◆ Stored data:
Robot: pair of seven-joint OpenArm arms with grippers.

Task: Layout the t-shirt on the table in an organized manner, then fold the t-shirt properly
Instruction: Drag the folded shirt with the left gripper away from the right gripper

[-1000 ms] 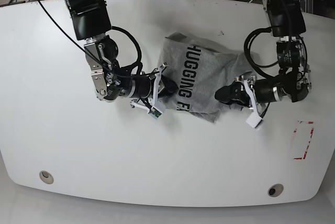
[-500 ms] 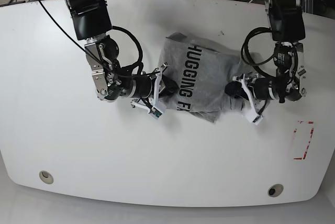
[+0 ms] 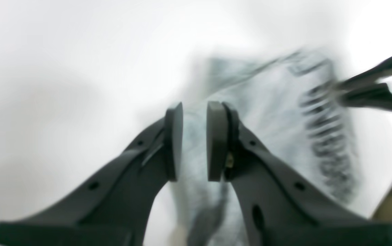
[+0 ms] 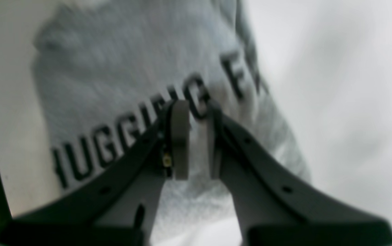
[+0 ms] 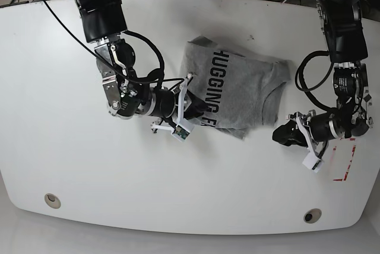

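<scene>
The heather-grey t-shirt [image 5: 237, 91] lies crumpled on the middle of the white table [image 5: 71, 165], with the dark lettering "HUGGING F" facing up. My right gripper [image 5: 193, 108] is at the shirt's left edge by the lettering. In the right wrist view its jaws [image 4: 196, 109] are nearly closed on the fabric [image 4: 114, 85]. My left gripper [image 5: 280, 136] is off the shirt, over bare table to its lower right. In the blurred left wrist view its jaws [image 3: 195, 112] are slightly apart and empty, and the shirt [image 3: 268, 112] lies beyond them.
A red tape rectangle [image 5: 343, 159] marks the table at the right, close to the left arm. Two grommet holes [image 5: 52, 199] [image 5: 312, 215] sit near the front edge. Cables and floor lie beyond the far edge.
My left gripper let go of the shirt's right side and moved away to the lower right. The shirt's right part now lies spread on the table. The right gripper shifted slightly.
</scene>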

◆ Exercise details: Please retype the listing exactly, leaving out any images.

◆ Response to the exercise:
Robot: pair of seven-joint OpenArm arms with grippers.

Task: Layout the t-shirt on the table in an organized manner, then fold the t-shirt properly
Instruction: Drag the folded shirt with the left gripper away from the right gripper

[-1000 ms] 
[-500 ms] 
[+0 ms] 
[+0 ms] 
[+0 ms] 

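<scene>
The heather-grey t-shirt [image 5: 237, 91] lies crumpled on the middle of the white table [image 5: 71, 165], with the dark lettering "HUGGING F" facing up. My right gripper [image 5: 193, 108] is at the shirt's left edge by the lettering. In the right wrist view its jaws [image 4: 196, 109] are nearly closed on the fabric [image 4: 114, 85]. My left gripper [image 5: 280, 136] is off the shirt, over bare table to its lower right. In the blurred left wrist view its jaws [image 3: 195, 112] are slightly apart and empty, and the shirt [image 3: 268, 112] lies beyond them.
A red tape rectangle [image 5: 343, 159] marks the table at the right, close to the left arm. Two grommet holes [image 5: 52, 199] [image 5: 312, 215] sit near the front edge. Cables and floor lie beyond the far edge.
My left gripper let go of the shirt's right side and moved away to the lower right. The shirt's right part now lies spread on the table. The right gripper shifted slightly.
</scene>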

This answer has been given in full.